> [YOUR ASSIGNMENT]: Across the entries below, how many lines have the string "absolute" in them? Reply with only the number.

▽

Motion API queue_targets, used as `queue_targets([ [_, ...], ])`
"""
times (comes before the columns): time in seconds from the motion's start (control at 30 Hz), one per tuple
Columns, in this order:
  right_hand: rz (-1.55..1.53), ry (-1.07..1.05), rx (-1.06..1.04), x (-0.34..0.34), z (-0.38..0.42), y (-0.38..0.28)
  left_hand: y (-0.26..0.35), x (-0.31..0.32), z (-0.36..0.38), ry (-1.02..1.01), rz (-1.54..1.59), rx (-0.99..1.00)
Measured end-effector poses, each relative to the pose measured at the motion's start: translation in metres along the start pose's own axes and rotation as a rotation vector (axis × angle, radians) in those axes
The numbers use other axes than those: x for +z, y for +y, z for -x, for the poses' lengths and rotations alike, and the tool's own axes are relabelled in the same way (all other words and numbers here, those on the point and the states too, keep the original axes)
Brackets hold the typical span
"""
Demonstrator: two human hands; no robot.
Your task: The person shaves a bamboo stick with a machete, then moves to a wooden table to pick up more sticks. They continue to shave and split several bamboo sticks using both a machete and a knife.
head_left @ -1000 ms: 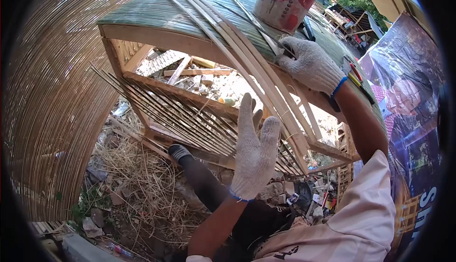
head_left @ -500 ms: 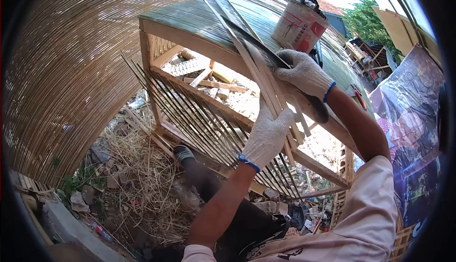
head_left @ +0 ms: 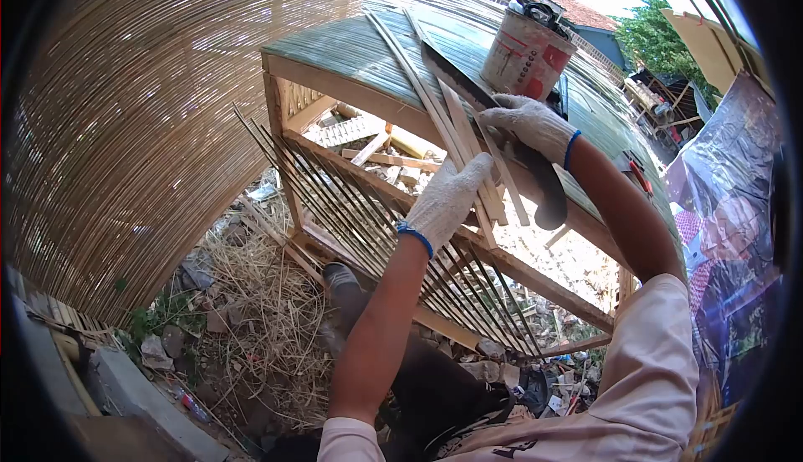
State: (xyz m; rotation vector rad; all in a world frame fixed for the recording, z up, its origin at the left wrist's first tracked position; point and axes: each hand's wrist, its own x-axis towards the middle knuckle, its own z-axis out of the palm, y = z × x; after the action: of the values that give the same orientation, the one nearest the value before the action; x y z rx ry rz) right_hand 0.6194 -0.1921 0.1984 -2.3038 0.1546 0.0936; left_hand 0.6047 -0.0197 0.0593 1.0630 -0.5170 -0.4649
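Note:
My left hand [head_left: 447, 198], in a white knit glove with a blue cuff, is closed around several thin, pale bamboo strips [head_left: 416, 79]. They slant from the slatted top down past my fingers. My right hand [head_left: 533, 127], gloved alike, grips a machete [head_left: 458, 71]. Its dark blade points up and away over the strips, and its thick dark handle end [head_left: 549, 202] hangs below the hand. One loose strip [head_left: 508, 179] runs down between the two hands. The palm side of my right hand is hidden.
A slatted bamboo top [head_left: 335, 52] rests on a wooden frame [head_left: 351, 94], with thin dark rods [head_left: 335, 198] along its side. On it stand a stained bucket [head_left: 527, 56] and red-handled pliers [head_left: 640, 176]. A bamboo screen [head_left: 150, 127] rises at left. Straw and rubble [head_left: 259, 328] cover the ground.
The machete blade has lifted apart from the strips and turned a little. My left hand has moved slightly left and up with the strips, which now sit further from my right hand.

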Motion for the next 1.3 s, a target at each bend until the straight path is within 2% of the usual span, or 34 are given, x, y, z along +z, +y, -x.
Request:
queue_targets([
  [0.07,0.181,-0.024,-0.008,0.004,0.003,-0.011,0.018,0.005,0.010,0.091,-0.270,-0.056],
  [0.1,0.169,-0.033,-0.006,0.002,0.005,-0.010,0.016,0.008,0.012,0.097,-0.277,-0.068],
  [0.17,0.217,0.020,-0.070,0.003,0.006,-0.008,0.004,0.013,0.020,0.199,-0.129,0.049],
  [0.2,0.334,0.058,-0.187,0.002,0.005,-0.002,0.001,0.012,0.030,0.281,-0.146,0.067],
  [0.23,0.356,0.117,-0.199,0.007,0.010,0.000,-0.002,0.015,0.043,0.292,-0.088,0.085],
  [0.3,0.255,0.155,-0.205,0.012,0.026,-0.003,-0.018,0.015,0.081,0.313,0.115,0.099],
  [0.33,0.410,0.256,-0.299,0.010,0.023,0.006,-0.035,0.009,0.100,0.361,0.150,0.106],
  [0.37,0.696,0.406,-0.743,-0.006,0.005,0.035,-0.068,-0.006,0.116,0.381,0.224,0.114],
  [0.4,0.665,0.396,-0.654,-0.007,0.022,0.024,-0.087,-0.017,0.146,0.485,0.288,0.064],
  [0.43,0.673,0.452,-0.607,0.003,0.050,0.007,-0.105,-0.021,0.178,0.583,0.362,0.019],
  [0.47,0.699,0.552,-0.596,-0.003,0.053,0.018,-0.128,-0.029,0.211,0.751,0.400,-0.023],
  [0.53,0.530,0.577,-0.640,-0.014,0.070,0.031,-0.192,-0.046,0.285,1.021,0.421,-0.127],
  [0.57,0.334,0.491,-0.580,-0.020,0.084,0.035,-0.221,-0.055,0.324,1.126,0.394,-0.190],
  [0.63,0.193,0.478,-0.406,-0.011,0.138,0.023,-0.249,-0.043,0.394,1.399,0.233,-0.328],
  [0.7,0.096,0.434,-0.345,0.004,0.179,0.026,-0.298,-0.039,0.464,1.488,0.169,-0.401],
  [0.73,-0.076,0.430,-0.435,0.018,0.192,0.034,-0.312,-0.041,0.482,1.493,0.168,-0.390],
  [0.77,-0.247,0.423,-0.516,0.033,0.204,0.040,-0.323,-0.042,0.497,1.554,0.209,-0.482],
  [0.8,-0.339,0.274,-0.563,0.049,0.215,0.046,-0.327,-0.040,0.504,1.615,0.252,-0.578],
  [0.83,-0.433,0.127,-0.609,0.066,0.225,0.046,-0.316,-0.037,0.496,1.622,0.245,-0.574],
  [0.87,-0.511,0.060,-0.576,0.094,0.242,0.026,-0.294,-0.031,0.479,1.583,0.164,-0.465],
  [0.9,-0.585,-0.006,-0.537,0.120,0.254,0.005,-0.281,-0.027,0.465,1.537,0.087,-0.365],
  [0.97,-0.521,-0.336,-0.449,0.152,0.253,-0.001,-0.275,-0.021,0.452,1.483,-0.015,-0.382],
  [1.03,-0.511,-0.670,-0.395,0.198,0.234,0.009,-0.255,-0.010,0.434,1.429,0.006,-0.279],
  [1.1,-0.748,-0.944,-0.158,0.268,0.221,0.038,-0.255,0.003,0.434,1.384,0.078,-0.264],
  [1.17,-0.862,-1.005,0.050,0.329,0.225,0.061,-0.250,0.020,0.436,1.281,0.422,-0.178],
  [1.2,-0.824,-0.949,0.148,0.358,0.233,0.073,-0.222,0.039,0.424,1.371,0.411,-0.231],
  [1.27,-0.789,-0.896,0.252,0.404,0.239,0.100,-0.230,0.046,0.439,1.353,0.501,-0.189],
  [1.3,-0.822,-0.913,0.421,0.422,0.242,0.117,-0.234,0.050,0.449,1.327,0.600,-0.148],
])
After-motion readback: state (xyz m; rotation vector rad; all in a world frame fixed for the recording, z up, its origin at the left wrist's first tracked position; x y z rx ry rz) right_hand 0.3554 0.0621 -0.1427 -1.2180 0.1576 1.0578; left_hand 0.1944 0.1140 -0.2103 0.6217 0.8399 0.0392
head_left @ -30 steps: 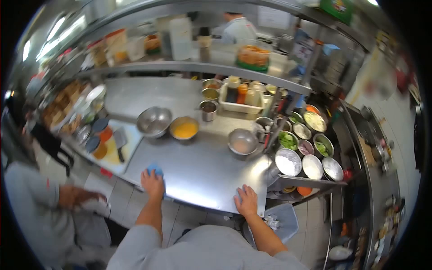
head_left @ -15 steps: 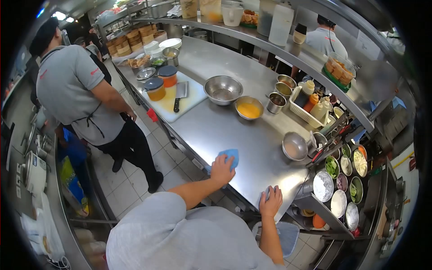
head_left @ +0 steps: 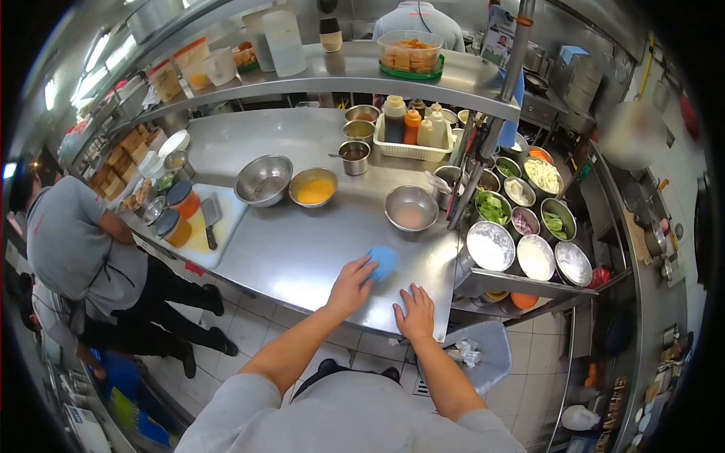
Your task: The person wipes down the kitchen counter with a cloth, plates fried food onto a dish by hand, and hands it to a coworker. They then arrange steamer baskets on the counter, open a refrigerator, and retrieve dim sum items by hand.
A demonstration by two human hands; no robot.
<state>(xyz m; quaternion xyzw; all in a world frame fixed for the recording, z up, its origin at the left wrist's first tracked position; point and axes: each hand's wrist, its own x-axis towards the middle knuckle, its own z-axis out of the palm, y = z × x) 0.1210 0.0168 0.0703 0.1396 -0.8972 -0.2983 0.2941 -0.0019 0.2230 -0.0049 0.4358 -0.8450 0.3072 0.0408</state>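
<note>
My left hand (head_left: 353,287) is closed on a blue cloth (head_left: 384,262), which lies bunched against the steel worktop (head_left: 302,264). My right hand (head_left: 415,313) rests flat near the worktop's front right corner, its fingers spread and holding nothing. Beyond the cloth stands a steel bowl (head_left: 411,209) with a little pale, cloudy content. Farther left are a bowl of yellow liquid (head_left: 313,187) and a larger steel bowl (head_left: 263,181). A cleaver (head_left: 211,219) lies on the white cutting board (head_left: 230,219), beside two lidded tubs of orange and amber content.
A white basket of squeeze bottles (head_left: 413,147) sits under the overhead shelf (head_left: 355,72). Several ingredient tins, including one of white powder (head_left: 491,246), fill the right side. A bin (head_left: 491,355) stands below the worktop corner. One co-worker (head_left: 83,234) is at left, another (head_left: 419,26) behind the shelf.
My view has turned right. My left hand and the cloth have moved inward from the front edge, nearer my right hand. My right hand stays on the worktop near the corner.
</note>
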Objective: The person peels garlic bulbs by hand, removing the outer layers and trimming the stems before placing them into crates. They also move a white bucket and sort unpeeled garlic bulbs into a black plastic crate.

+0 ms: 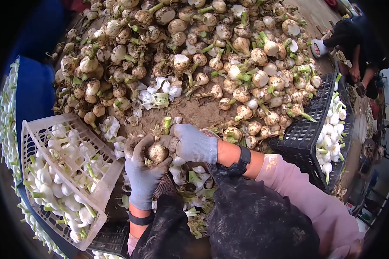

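Observation:
Both my hands wear grey gloves with dirty fingers and meet low in the middle of the head view. My left hand (143, 168) has its fingers wrapped round a soil-covered garlic bulb (157, 153). From the right, my right hand (190, 143) reaches to the same bulb, its fingers bent in at the bulb's right side. Whether it holds anything of its own is hidden. A short green stem piece (167, 124) stands just above my right fingers. White peeled skins (157, 93) lie on the ground beyond my hands.
A large heap of dirty garlic bulbs (177, 26) spreads ahead. At left, a white crate (65, 166) holds cleaned bulbs. A black crate (296, 144) with cleaned bulbs stands at right. Another person (358, 47) is at the upper right. A blue sheet (32, 90) hangs at the left.

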The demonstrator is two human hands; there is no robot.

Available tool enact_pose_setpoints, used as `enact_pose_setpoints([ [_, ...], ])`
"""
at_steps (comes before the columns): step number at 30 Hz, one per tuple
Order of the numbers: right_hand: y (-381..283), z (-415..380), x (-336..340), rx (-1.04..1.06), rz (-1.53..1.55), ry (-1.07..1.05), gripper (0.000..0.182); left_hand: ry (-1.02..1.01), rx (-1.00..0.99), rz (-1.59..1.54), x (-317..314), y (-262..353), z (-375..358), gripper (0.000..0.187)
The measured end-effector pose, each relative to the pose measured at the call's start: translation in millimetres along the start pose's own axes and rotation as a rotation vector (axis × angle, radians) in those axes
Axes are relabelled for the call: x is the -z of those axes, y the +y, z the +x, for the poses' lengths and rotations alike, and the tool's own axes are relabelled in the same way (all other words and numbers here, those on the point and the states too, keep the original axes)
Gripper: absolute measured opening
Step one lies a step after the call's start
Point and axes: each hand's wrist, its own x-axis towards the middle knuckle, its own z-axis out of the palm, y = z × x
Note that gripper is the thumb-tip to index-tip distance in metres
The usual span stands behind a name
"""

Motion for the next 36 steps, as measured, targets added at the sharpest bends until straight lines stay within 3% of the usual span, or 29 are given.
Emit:
enact_pose_setpoints([
  [3,0,-4,-1,0.021,0.060,0.019,0.032,0.038,-0.045,-0.043,-3,-8,1,0.062],
  [4,-1,-7,-3,0.024,0.128,0.051,0.031,0.050,0.141,-0.367,-3,1,4,0.056],
  [5,-1,-8,-4,0.031,0.146,0.036,0.031,0.031,0.116,-0.389,0,0,5,0.058],
  [7,1,-6,-1,-0.114,0.255,-0.059,0.024,0.016,0.248,-0.582,7,6,6,0.063],
  [8,0,-5,3,-0.108,0.266,-0.073,0.024,0.019,0.386,-0.836,8,5,4,0.068],
  [10,-1,-4,9,0.096,-0.413,0.000,0.019,0.009,0.471,-1.234,5,-3,1,0.066],
  [11,0,-4,7,0.101,-0.406,-0.007,0.019,0.008,0.529,-1.410,1,-11,-1,0.068],
  [12,3,-3,4,0.265,-0.424,0.117,0.019,-0.047,0.562,-1.489,-3,-21,-2,0.072],
  [13,8,-3,1,0.425,-0.440,0.245,0.020,-0.042,0.565,-1.486,-4,-27,-7,0.072],
  [15,23,3,-4,0.384,-0.321,0.265,0.025,-0.009,0.497,-1.492,0,-5,-1,0.076],
  [17,23,4,-2,0.173,0.118,0.036,0.026,-0.003,0.445,-1.371,-2,5,0,0.081],
  [18,10,1,3,0.005,0.193,-0.064,0.024,-0.012,0.415,-1.168,-2,6,0,0.083],
  [19,11,3,2,0.005,0.196,-0.063,0.024,-0.020,0.383,-0.966,-3,7,0,0.085],
  [20,13,5,-1,-0.051,0.264,-0.063,0.022,0.025,0.358,-0.888,-7,2,-2,0.069],
  [21,12,8,-2,-0.106,0.331,-0.067,0.021,0.029,0.362,-0.884,-3,-4,-2,0.069],
  [23,4,4,2,-0.150,0.298,-0.103,0.022,-0.277,0.547,-1.401,10,-16,-1,0.052],
  [25,2,-4,-2,0.027,0.314,-0.159,0.023,-0.273,0.484,-1.411,8,-22,3,0.052],
  [27,7,-6,-5,0.110,0.381,-0.181,0.026,0.112,0.263,-0.304,1,-31,10,0.046],
  [28,17,-3,-6,0.103,0.271,-0.150,0.027,0.244,0.382,-0.565,-3,-28,12,0.041],
  [29,24,-2,-5,0.094,0.165,-0.117,0.028,0.166,0.277,-0.600,9,-9,12,0.038],
  [31,17,-1,-1,0.085,0.166,-0.106,0.026,-0.038,-0.094,-0.076,18,10,15,0.037],
  [32,14,-3,0,0.095,0.039,-0.182,0.024,-0.070,-0.072,-0.038,17,6,17,0.034],
  [33,8,-5,2,0.106,-0.087,-0.258,0.023,-0.072,-0.071,-0.036,16,2,15,0.034],
  [35,-3,-10,13,0.135,-0.071,-0.171,0.023,-0.036,0.392,-0.676,12,-5,10,0.027],
  [36,-2,-7,20,0.071,-0.236,-0.039,0.024,0.019,0.512,-0.933,11,-8,8,0.021],
])
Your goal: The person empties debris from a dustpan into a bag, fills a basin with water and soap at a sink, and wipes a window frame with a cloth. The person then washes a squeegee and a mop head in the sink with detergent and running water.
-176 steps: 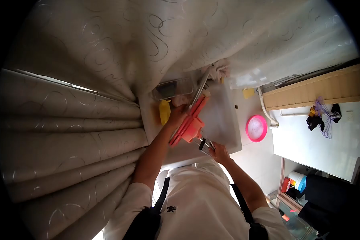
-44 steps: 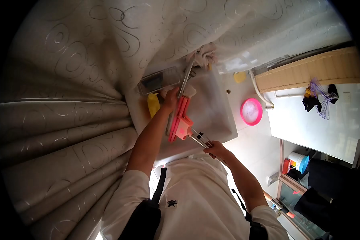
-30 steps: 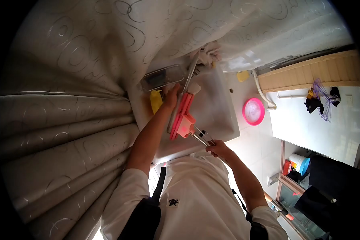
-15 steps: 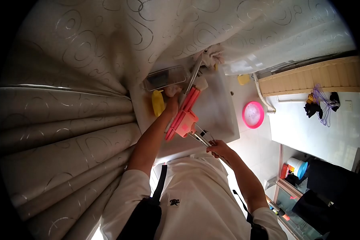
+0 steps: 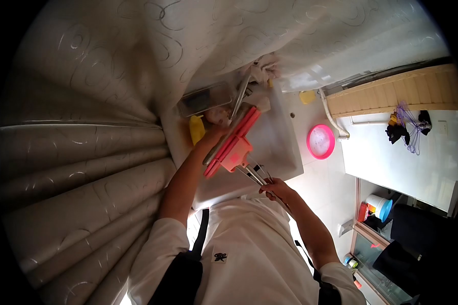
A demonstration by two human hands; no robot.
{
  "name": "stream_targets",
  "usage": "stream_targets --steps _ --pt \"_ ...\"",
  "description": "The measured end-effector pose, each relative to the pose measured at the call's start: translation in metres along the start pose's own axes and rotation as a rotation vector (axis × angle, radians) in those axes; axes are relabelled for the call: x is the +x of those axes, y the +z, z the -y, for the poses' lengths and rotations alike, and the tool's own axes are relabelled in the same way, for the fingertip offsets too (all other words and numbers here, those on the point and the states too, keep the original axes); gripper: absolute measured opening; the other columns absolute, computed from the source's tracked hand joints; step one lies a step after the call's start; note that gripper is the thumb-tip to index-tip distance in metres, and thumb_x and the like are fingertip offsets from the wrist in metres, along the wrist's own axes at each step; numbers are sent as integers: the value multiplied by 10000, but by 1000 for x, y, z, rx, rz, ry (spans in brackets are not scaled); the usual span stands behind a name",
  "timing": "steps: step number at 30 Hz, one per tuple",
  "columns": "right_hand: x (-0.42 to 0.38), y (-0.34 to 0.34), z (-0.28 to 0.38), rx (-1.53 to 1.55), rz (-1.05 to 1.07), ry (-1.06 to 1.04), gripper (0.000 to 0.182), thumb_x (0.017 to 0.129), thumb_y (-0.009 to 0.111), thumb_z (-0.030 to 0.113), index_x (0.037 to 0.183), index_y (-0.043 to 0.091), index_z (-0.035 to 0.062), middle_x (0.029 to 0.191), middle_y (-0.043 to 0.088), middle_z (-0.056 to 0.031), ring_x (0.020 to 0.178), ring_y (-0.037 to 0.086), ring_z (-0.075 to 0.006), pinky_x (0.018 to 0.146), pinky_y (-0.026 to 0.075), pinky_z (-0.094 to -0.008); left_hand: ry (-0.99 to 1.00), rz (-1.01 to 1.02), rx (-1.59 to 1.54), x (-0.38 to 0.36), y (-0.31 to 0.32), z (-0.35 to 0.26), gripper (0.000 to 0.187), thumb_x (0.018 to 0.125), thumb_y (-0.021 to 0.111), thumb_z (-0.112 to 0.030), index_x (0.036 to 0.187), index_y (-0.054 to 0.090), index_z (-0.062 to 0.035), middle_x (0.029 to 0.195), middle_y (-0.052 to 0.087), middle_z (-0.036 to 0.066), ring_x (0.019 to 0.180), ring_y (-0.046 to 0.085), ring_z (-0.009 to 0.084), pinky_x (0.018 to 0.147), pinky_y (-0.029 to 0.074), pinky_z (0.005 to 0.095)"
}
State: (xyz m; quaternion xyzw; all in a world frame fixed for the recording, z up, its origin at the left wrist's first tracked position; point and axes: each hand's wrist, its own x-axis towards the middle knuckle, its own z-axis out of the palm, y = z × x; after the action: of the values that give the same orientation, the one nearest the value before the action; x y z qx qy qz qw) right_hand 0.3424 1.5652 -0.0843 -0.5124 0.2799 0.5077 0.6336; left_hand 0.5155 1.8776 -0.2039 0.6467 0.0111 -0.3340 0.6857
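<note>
My right hand (image 5: 276, 189) is closed around the metal handle of a pink sponge mop (image 5: 235, 155). The mop's long head lies slantwise over the white sink (image 5: 285, 152), with a dark, greyish strip along its left edge. My left hand (image 5: 216, 133) is at that left edge, below the metal faucet (image 5: 240, 96). Its fingers are mostly hidden behind the mop head, so their grip does not show. A yellow item (image 5: 196, 130), perhaps a bottle, stands just left of my left hand.
A wire rack (image 5: 203, 99) sits at the sink's back left, and a crumpled cloth (image 5: 266, 68) at its back right. On the floor to the right is a pink basin (image 5: 320, 142) with suds. Patterned curtains (image 5: 86, 178) hang close on the left and ahead.
The mop head has turned slightly, and more of the greyish strip along its left edge now shows. My left hand has shifted a little along with it; my right hand keeps its hold.
</note>
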Motion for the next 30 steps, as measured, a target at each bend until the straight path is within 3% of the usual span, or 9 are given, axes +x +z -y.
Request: stream_targets --steps 4,7,10,13,16,20,24,27,30 --pt "-4 -4 3 38 50 11 267 857 667 126 1070 553 12 865 660 -112 557 514 -103 433 386 -255 -65 182 30 8 -26 39 481 888 647 -270 1254 573 34 1087 663 96 991 607 200 909 441 329" --pt "-7 -8 5 11 56 15 268 859 664 126 1071 548 11 876 658 -118 556 507 -103 433 381 -250 -288 207 -239 -18 -22 -16 473 855 720 -219 1243 591 18 1164 644 63 1051 595 170 966 433 324" --pt "-11 -6 8 13 60 18 261 863 658 125 1067 543 12 875 657 -120 537 497 -100 429 378 -245 -164 284 -280 -10 -26 1 476 845 723 -209 1240 590 19 1154 647 71 1051 599 164 952 452 327" --pt "-10 -5 10 36 68 18 254 865 646 118 1068 536 12 870 659 -122 511 484 -93 420 373 -245 -210 250 -276 -2 -29 15 477 831 725 -190 1238 591 20 1158 646 67 1076 589 162 969 445 335" --pt "-18 -1 9 43 44 -36 269 849 652 124 1076 558 13 840 665 -103 511 485 -91 414 372 -249 -81 280 -311 -6 -23 6 454 843 686 -190 1232 599 27 1101 652 52 1002 591 140 917 449 308" --pt "-14 2 8 -27 3 -97 287 816 673 142 1059 594 11 813 665 -73 522 498 -89 422 388 -243 -32 310 -357 -13 -20 -10 496 847 663 -195 1290 561 2 1209 627 55 1131 572 159 1011 413 320" --pt "-5 10 11 -97 -63 -106 274 803 703 163 1017 611 19 781 655 -63 530 509 -90 436 404 -243 -146 156 -284 -25 -16 -26 522 875 603 -178 1366 497 -35 1276 594 31 1177 551 146 1015 406 318" --pt "2 15 11 -137 -112 -99 225 799 708 164 950 628 18 766 652 -62 540 526 -97 440 416 -247 -209 -8 -264 -38 -3 -39 399 906 568 -253 1270 568 -90 1158 621 -12 1021 575 114 873 434 269" --pt "5 17 7 -107 -99 -102 203 797 706 162 918 634 15 756 650 -61 541 535 -103 435 419 -250 -201 -91 -235 -35 -1 -27 372 908 571 -267 1239 586 -98 1114 629 -12 963 579 114 842 428 251"
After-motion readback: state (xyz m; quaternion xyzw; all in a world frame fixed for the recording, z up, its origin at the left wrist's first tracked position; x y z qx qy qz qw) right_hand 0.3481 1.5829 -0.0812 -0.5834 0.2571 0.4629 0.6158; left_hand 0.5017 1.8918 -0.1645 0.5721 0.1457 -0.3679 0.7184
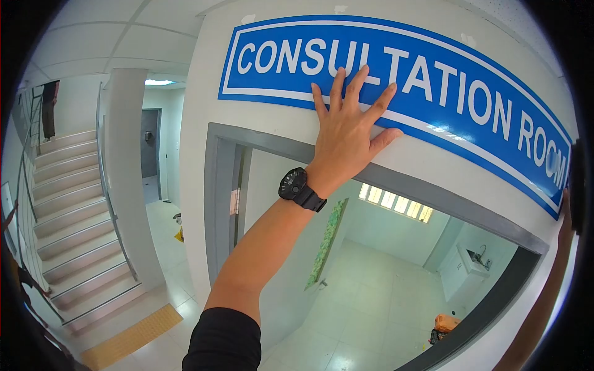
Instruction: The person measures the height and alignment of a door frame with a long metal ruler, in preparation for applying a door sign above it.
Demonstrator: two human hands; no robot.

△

> [EXPECTED ANSWER]: 2